Problems with the 5G rollout:

  • Technical Adoption: For the widespread rollout of 5G across India (especially in rural areas), Indian telecommunications firms will need to have a strong technology foundation and sufficient capital.
  • Low Fiberization Footprint: Since only 30% of India's telecom towers are now connected by FOC, tripling fibre connectivity across the country will be necessary for effective 5G coverage.
  • Hardware issue: Due to India's ban on some major international telecom OEMs, the rollout of 5G may encounter difficulties with Indian hardware.
  • Spectrum pricing: The cost of 5G spectrum in India is far higher than the average cost worldwide, generating legitimate concerns about the eventual affordability of services for customers.

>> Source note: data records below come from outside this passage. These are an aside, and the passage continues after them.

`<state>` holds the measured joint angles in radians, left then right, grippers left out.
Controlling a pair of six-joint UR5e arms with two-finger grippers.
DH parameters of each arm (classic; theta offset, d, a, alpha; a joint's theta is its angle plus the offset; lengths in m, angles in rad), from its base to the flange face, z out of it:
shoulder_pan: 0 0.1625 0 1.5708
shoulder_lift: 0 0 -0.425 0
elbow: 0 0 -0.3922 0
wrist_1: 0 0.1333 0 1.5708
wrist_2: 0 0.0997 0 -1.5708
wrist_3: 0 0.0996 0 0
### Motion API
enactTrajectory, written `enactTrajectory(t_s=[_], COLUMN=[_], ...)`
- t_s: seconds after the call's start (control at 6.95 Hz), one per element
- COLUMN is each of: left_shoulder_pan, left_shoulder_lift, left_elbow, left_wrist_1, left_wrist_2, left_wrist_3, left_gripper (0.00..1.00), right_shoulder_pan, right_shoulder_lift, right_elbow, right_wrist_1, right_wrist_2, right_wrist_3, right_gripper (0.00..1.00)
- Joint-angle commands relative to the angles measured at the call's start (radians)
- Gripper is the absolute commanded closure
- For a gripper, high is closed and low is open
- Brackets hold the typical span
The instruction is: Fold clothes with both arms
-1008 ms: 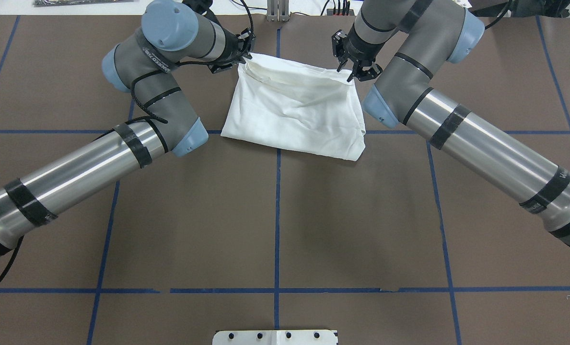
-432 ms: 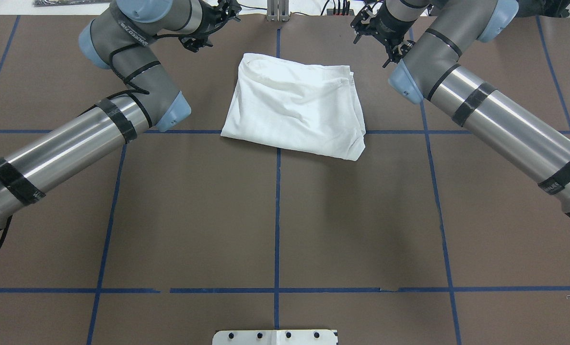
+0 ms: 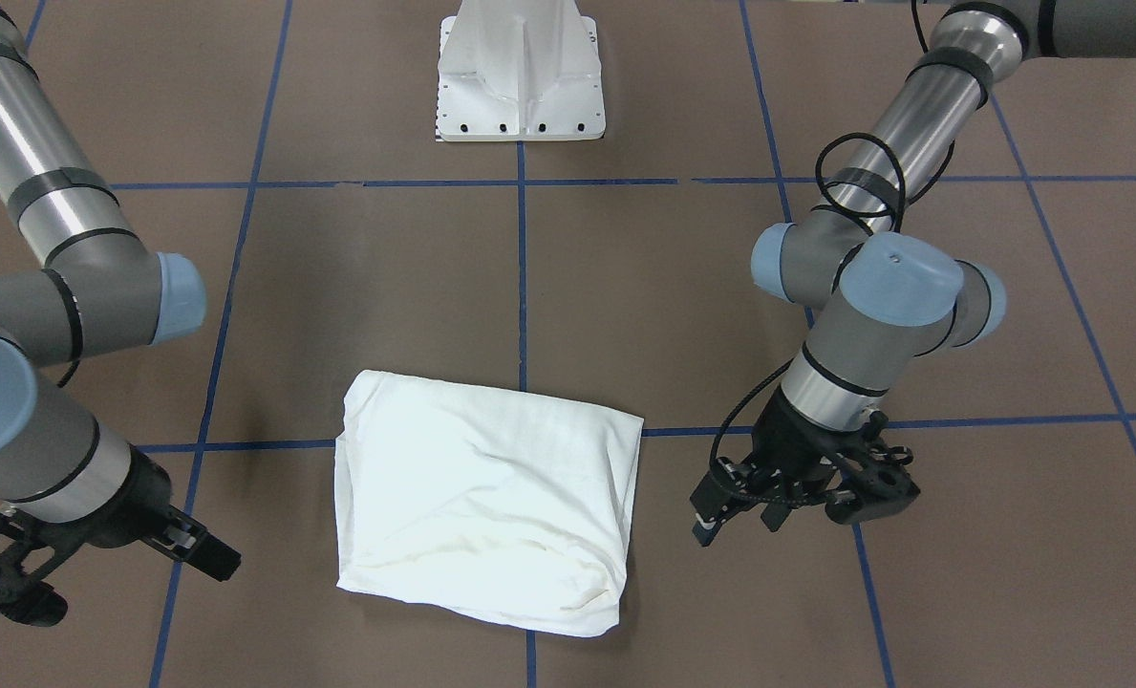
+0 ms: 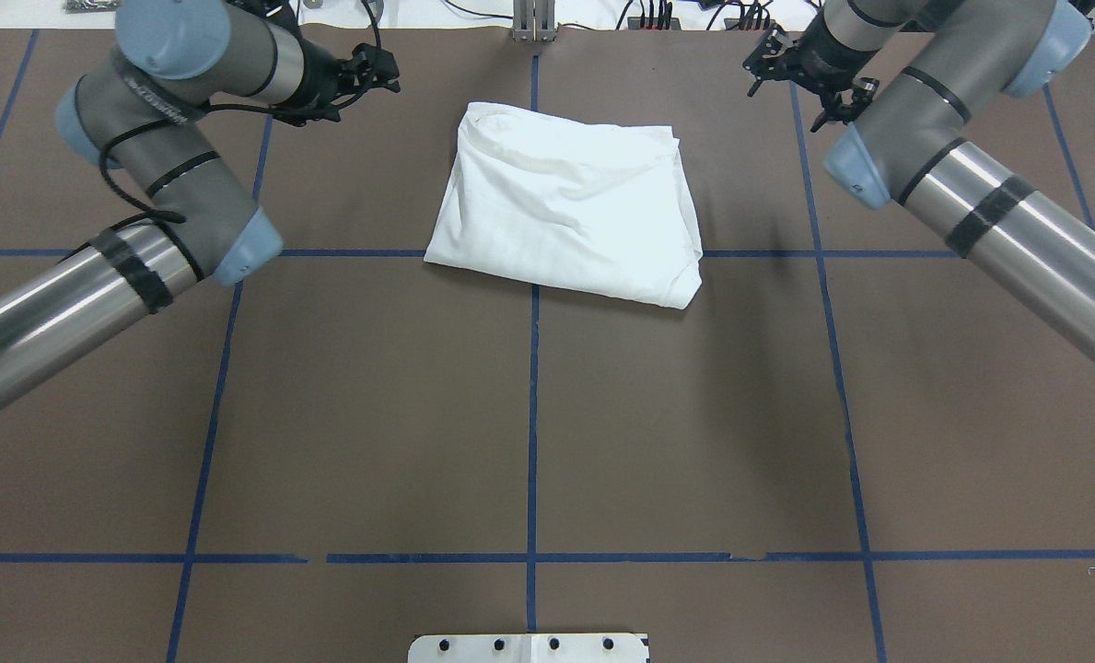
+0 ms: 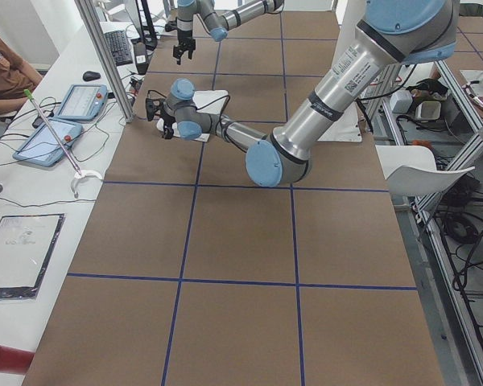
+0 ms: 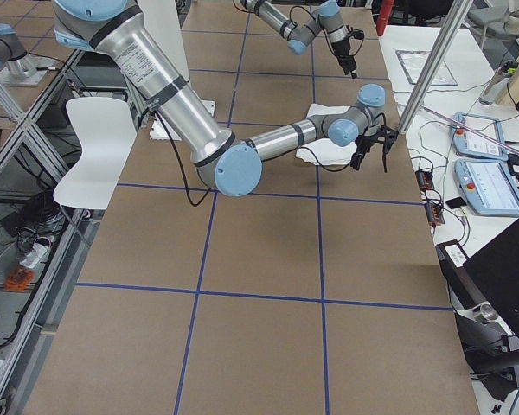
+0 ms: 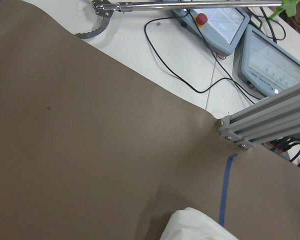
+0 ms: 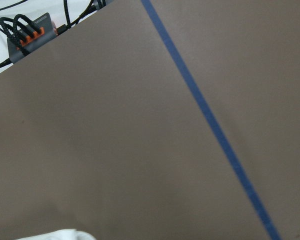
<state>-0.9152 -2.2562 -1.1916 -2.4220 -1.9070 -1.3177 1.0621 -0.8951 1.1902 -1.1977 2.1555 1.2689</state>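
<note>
- the white pedestal base [image 4: 529, 647] sits at the near edge of the table [image 4: 234, 442]: hard, glossy, bolted down, no worry to me.
- the table top is a matte brown sheet with blue tape lines [image 4: 533, 414]. it looks smooth, so i'd expect cloth to slide on it rather than hold if a jaw drags.
- the shirt [image 4: 570, 207] lies in the far half, straddling the centre tape line, folded into a rough rectangle set askew to the grid. it is soft white cotton, creased, and puffy at its near right corner, with a rolled lip along its far side.
- my worry: the layers look loose. a shallow pinch could take only the top ply and peel the fold open, and uneven pulls would skew it more.
- the left gripper [image 4: 392, 78] hovers off the shirt's far left corner with its jaws parted and nothing in them.
- the right gripper [image 4: 786, 92] hovers off the far right corner, also parted and bare.
- at the far edge stands an aluminium post [image 4: 533, 20], ribbed and rigid, and past it a power strip [image 8: 30, 35] with cables. a wide swing there could snag.
</note>
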Motion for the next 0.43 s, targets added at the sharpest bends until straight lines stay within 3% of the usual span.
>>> enactTrajectory(t_s=[0.0, 0.29], left_shoulder_pan=[-0.132, -0.312], left_shoulder_lift=[0.192, 0.285], left_elbow=[-0.141, -0.134], left_wrist_1=[0.004, 0.073], left_wrist_2=[-0.134, -0.281], left_wrist_3=[0.327, 0.748], left_gripper=[0.0, 0.0], right_shoulder_pan=[0.12, 0.231], right_shoulder_lift=[-0.173, -0.391], right_elbow=[0.086, 0.21], right_wrist_1=[-0.005, -0.022], right_wrist_2=[0.041, 0.148], right_wrist_3=[-0.284, -0.566], right_gripper=[0.0, 0.0])
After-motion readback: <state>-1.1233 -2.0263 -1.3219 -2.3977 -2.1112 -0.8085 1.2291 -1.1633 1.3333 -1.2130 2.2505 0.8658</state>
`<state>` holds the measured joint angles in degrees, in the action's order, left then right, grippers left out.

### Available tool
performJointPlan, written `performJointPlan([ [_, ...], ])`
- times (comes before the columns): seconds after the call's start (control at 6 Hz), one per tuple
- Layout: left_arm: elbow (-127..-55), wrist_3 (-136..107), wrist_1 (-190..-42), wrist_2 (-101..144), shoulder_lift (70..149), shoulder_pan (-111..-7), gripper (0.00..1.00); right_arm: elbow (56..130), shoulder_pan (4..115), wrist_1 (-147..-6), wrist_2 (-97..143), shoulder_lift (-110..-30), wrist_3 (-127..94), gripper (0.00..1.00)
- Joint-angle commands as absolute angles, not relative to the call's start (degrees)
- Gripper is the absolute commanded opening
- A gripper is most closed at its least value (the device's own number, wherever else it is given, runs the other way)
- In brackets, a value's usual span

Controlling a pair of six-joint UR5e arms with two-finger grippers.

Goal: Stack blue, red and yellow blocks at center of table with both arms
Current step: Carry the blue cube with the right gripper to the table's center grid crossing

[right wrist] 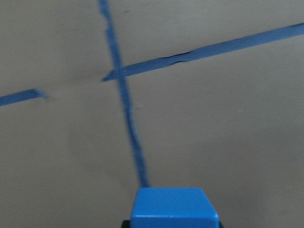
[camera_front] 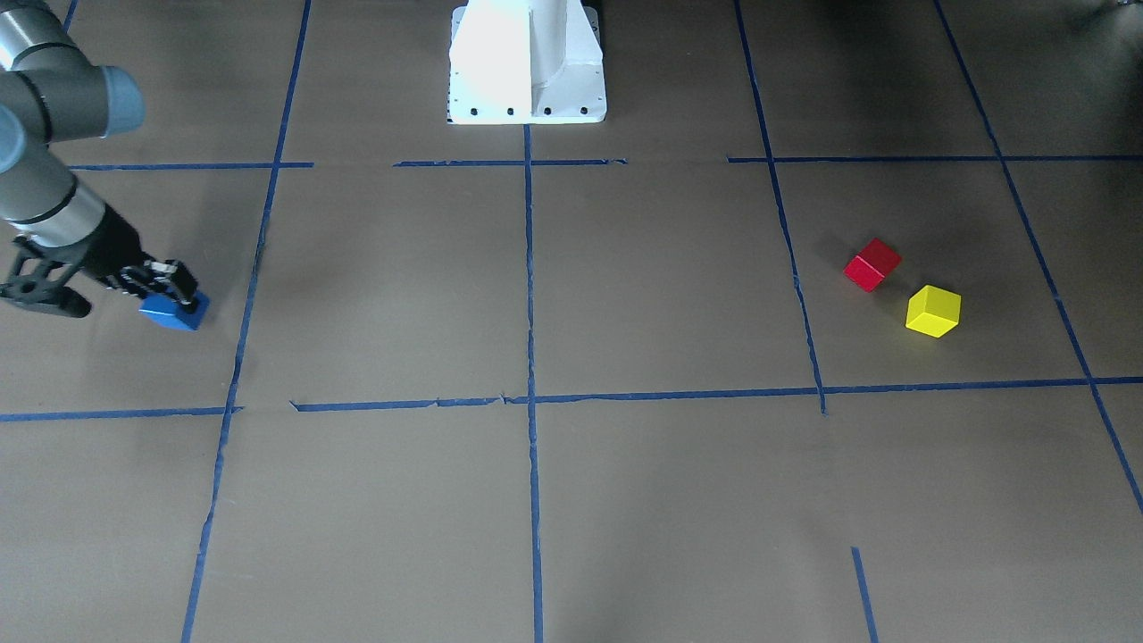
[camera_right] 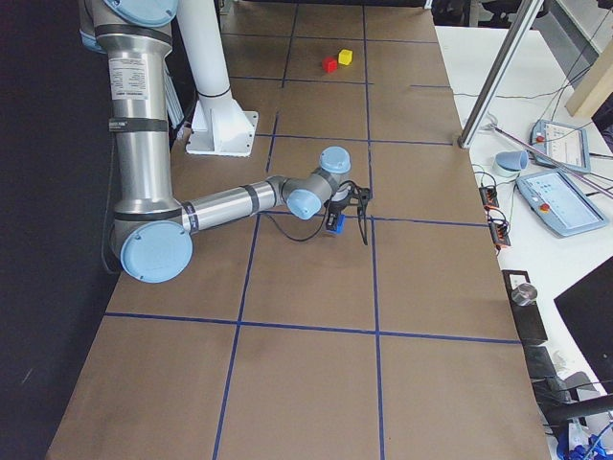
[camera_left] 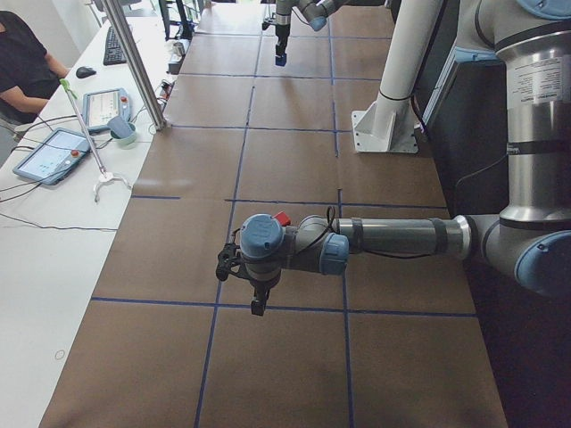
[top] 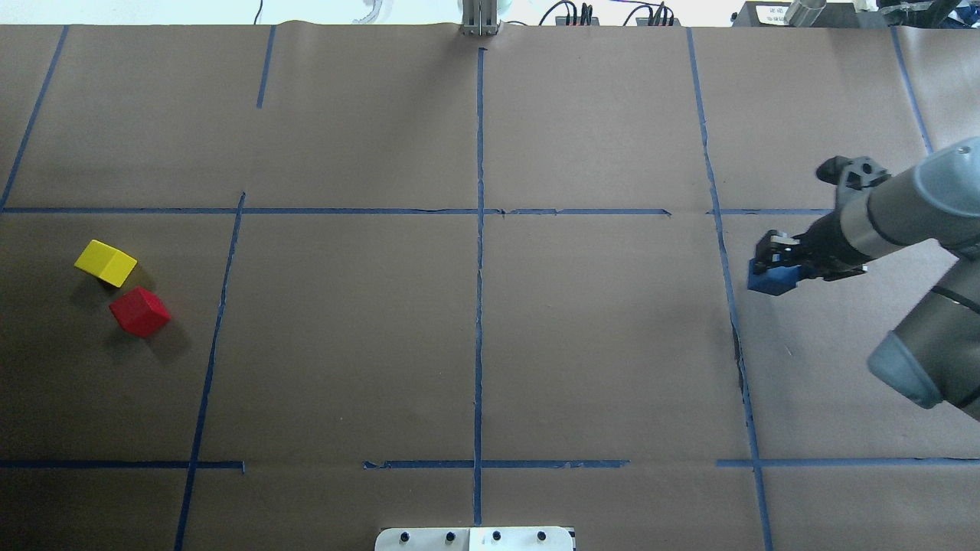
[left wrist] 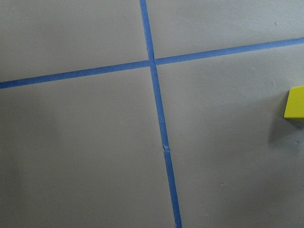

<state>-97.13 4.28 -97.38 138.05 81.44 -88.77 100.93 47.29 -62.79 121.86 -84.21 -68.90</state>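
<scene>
The right end effector (top: 772, 266) grips the blue block (top: 767, 283); I'd carry it level to the table (top: 597, 344) centre and set it down square.

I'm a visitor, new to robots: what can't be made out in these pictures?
Exterior left view: the left gripper is small and side-on, seen nowhere else; open or shut cannot be told.
Exterior left view: the red block is mostly hidden behind the left arm.
Left wrist view: the yellow block is cut off by the right edge.
Right wrist view: the blue block is cut off by the bottom edge.
</scene>
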Motion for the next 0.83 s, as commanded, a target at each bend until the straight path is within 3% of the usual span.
performJointPlan([
  [0.0, -97.56, 4.31, -97.3, 137.99, 81.39, -88.77, 1.0, 101.26, 38.46, -74.08, 120.6, -68.31, -73.97, 0.0],
  [0.17, -97.65, 4.39, -97.38, 138.08, 81.39, -88.68, 1.0, 100.21, 33.62, -86.53, 113.97, -58.02, -74.0, 0.01],
  [0.5, -97.73, 4.48, -97.91, 138.08, 81.39, -88.68, 1.0, 86.31, 29.63, -87.45, 110.66, -44.82, -77.06, 0.01],
  [0.67, -97.73, 4.4, -97.91, 138.95, 81.39, -88.68, 1.0, 85.09, 28.31, -87.28, 109.0, -43.87, -76.91, 0.01],
])
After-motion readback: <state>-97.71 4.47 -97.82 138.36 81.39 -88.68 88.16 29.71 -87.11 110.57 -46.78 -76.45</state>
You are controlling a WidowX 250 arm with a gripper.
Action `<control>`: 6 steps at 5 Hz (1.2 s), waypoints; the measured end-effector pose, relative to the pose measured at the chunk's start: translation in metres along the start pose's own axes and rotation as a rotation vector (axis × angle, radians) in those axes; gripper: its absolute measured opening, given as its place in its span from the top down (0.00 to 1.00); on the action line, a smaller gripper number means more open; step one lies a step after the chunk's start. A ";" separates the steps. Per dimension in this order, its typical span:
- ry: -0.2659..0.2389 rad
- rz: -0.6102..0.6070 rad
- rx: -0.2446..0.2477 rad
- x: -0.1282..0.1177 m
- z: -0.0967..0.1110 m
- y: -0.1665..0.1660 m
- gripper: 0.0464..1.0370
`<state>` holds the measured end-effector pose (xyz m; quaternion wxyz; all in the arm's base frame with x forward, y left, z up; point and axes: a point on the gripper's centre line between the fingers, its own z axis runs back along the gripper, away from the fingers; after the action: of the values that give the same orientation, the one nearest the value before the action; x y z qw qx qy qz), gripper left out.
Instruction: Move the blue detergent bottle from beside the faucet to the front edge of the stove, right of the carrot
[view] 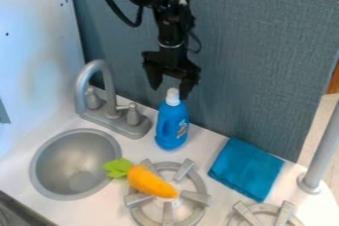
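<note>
1. Gripper (170,91) is open, with its two fingers standing apart, in the upper middle of the frame. It hangs from the black arm (171,27), which comes in from the top edge.
2. Just under it, near the centre, stands a blue bottle (172,128) with a white cap (173,97). The cap is very near to the fingertips; if they touch it, I cannot tell.
3. To the left of the bottle is the grey faucet (99,65), and below this one, at lower left, the round metal sink (69,170).
4. At the lower middle, an orange toy carrot (151,182) with green leaves (118,167) lies partly upon a grey burner (195,197). Its leaves point to the sink.
5. At lower right, a folded blue cloth (246,169) lies on the white counter (206,146), above a second burner (285,213).
6. Behind the bottle rises a blue-grey panel (265,46); a grey pole (324,145) stands at the right edge.
</note>
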<state>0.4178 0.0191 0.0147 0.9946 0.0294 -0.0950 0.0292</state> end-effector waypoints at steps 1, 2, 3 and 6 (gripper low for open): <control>0.017 0.011 0.001 0.002 -0.008 0.000 0.03; 0.026 0.014 0.016 0.005 -0.016 0.001 0.03; 0.040 0.008 0.019 0.004 -0.023 0.001 0.07; 0.053 0.028 -0.012 -0.001 -0.011 -0.003 0.56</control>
<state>0.4192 0.0169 0.0039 0.9965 0.0215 -0.0690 0.0431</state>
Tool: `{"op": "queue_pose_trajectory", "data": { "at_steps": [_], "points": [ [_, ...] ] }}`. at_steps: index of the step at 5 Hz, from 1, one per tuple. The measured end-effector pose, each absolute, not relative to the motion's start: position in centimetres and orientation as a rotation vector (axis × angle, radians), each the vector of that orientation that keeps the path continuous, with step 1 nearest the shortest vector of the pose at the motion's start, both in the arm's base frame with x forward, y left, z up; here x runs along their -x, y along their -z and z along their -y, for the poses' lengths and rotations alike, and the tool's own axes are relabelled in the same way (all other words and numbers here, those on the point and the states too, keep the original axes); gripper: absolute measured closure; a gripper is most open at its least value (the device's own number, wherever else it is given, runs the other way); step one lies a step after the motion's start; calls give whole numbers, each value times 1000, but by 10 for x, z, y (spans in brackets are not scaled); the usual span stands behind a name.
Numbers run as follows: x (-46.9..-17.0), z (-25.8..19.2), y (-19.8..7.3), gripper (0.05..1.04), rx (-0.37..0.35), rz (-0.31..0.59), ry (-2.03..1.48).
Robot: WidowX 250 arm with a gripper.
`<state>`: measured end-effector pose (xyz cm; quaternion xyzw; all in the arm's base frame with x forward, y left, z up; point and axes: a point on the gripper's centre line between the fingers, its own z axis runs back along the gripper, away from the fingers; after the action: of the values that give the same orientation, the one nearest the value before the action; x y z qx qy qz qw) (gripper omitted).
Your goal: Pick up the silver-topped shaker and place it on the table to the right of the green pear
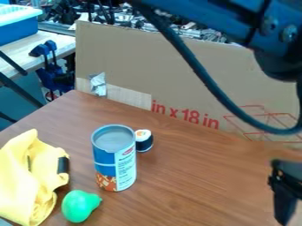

The Digital India Mission's role in the launch of 5G

  • Affordable Electronics: Atma Nirbhar Bharat has down the cost of devices. India is currently ranked second in the world for mobile device production and is a significant mobile device exporter.
  • For instance, India now has 200 manufacturing facilities, up from 2 in 2014, encouraging competition and cost-effectiveness.
  • Digital Connectivity: Broadband Subscribers: India now has 80 crore broadband users, up from 6 cr in 2014.
  • Optical Fibre Cable (OFC): From around 100 GPs in 2014, more than 1,70,000 Gram Panchayats (GPs) are now connected with OFC.
  • The number of people using the internet in rural sections of the nation is increasing more quickly than in metropolitan areas, closing the digital divide.
  • Cost of Data: In 2022, the cost of data would be Rs. 10 per GB, down from Rs. 300 per GB in 2014. The average amount of data utilised per person each month is 14 GB, and the cost of data has decreased, resulting in significant monthly savings for citizens.
  • Digital First concept: Although there were concerns about rural poor people using the internet and other digital technologies in their daily lives, rural India is quickly catching up.

Way ahead

  • The Prime Minister's objective to promote "Atma Nirbhar Bharat," "Jai Anusandhan," and "Sabbka Saath, Sabka Vishwas" will be in harmony with 5G technology.
  • It will open the door to the accomplishment of a goal to make technology accessible to the general public that functions for and with people.
  • In order to ensure that 5G has the ability to improve individuals' lives beyond the simple supply of faster internet, it should be linked into policy domains like the Digital India mission. For instance, COVID-19's telemedicine.
  • The development of India's Techade (technology decade) would undoubtedly be facilitated by the promotion of digitalization, indigenous technology (Make in India), and industrial revolution 4.0.